=== Section Start ===

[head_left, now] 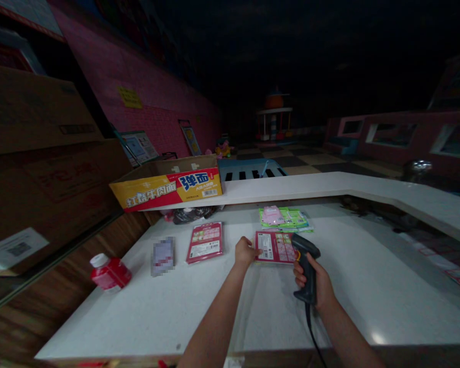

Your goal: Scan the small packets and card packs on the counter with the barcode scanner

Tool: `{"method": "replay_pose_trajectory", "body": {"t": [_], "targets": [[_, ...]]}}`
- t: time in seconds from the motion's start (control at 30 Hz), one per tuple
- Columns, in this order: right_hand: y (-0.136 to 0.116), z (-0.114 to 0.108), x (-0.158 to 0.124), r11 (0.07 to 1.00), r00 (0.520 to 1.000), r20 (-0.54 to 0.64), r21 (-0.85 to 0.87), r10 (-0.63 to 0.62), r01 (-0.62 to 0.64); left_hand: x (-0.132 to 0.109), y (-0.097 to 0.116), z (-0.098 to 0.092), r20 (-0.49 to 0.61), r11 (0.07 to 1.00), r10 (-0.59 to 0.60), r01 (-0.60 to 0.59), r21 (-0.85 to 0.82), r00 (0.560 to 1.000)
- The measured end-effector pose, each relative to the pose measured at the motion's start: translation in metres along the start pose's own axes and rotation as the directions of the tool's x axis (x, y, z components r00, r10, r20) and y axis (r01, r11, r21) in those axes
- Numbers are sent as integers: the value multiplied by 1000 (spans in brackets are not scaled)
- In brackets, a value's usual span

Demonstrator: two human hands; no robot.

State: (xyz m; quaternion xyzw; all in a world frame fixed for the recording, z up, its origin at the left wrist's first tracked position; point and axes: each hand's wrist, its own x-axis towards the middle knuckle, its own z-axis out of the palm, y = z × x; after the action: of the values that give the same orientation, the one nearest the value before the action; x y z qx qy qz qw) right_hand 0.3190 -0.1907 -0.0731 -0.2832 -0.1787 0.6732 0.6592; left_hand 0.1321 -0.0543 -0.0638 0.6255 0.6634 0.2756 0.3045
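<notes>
From the head camera, I'm watching the person's right hand wrapping firmly around a black corded handheld barcode scanner, its nose leaning over a flat red printed packet lying on the white counter. The left hand is bunching narrowly against that packet's left edge; whether it is pinching, I cannot tell. A pink-and-green packet pile is lying just beyond, while a second red packet and a red white-capped bottle are sitting farther left.
</notes>
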Motion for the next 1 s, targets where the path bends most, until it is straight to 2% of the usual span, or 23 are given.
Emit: {"method": "replay_pose_trajectory", "body": {"t": [0.1, 0.2, 0.4, 0.47, 0.57, 0.67, 0.77, 0.87, 1.0], "targets": [[0, -1, 0, 1000, 1000, -2, -1, 4, -4, -2, 2, -4, 62, 997, -69, 70, -10, 996], [0, -1, -1, 1000, 1000, 5, -12, 0, 0, -4, 3, -6, 84, 996, -75, 79, -52, 994], [-1, 3, -3, 999, 1000, 22, -33, -11, 12, -9, 8, -16, 196, 954, -159, 202, -223, 968], [-1, 4, -4, 1000, 999, 42, -22, -10, 11, -13, 9, -23, 303, 926, -136, 230, -299, 943], [0, 4, -5, 1000, 994, 105, -8, -13, 14, -19, 9, -34, 463, 851, -56, 285, -440, 885], [1, 2, -8, 1000, 983, 185, 1, -4, 4, -25, 5, -41, 507, 747, 38, 313, -587, 861], [2, 1, -12, 1000, 967, 256, 22, 3, -9, -28, -2, -44, 481, 666, 138, 278, -692, 866], [2, 2, -16, 999, 950, 311, 35, 5, -17, -28, -11, -43, 355, 543, 182, 207, -814, 917], [3, 3, -18, 999, 947, 320, 15, 34, -41, -29, -24, -33, 150, 379, 108, 98, -920, 983]]}}
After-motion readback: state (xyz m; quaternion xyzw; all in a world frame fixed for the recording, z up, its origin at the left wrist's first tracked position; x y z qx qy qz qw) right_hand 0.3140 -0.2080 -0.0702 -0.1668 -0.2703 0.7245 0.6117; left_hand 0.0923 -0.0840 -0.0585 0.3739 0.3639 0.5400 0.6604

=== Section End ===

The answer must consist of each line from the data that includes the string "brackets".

WRITTEN REPLY:
- Numbers are sent as integers: the value multiplied by 1000 (spans in brackets are not scaled)
- In brackets, a value's usual span

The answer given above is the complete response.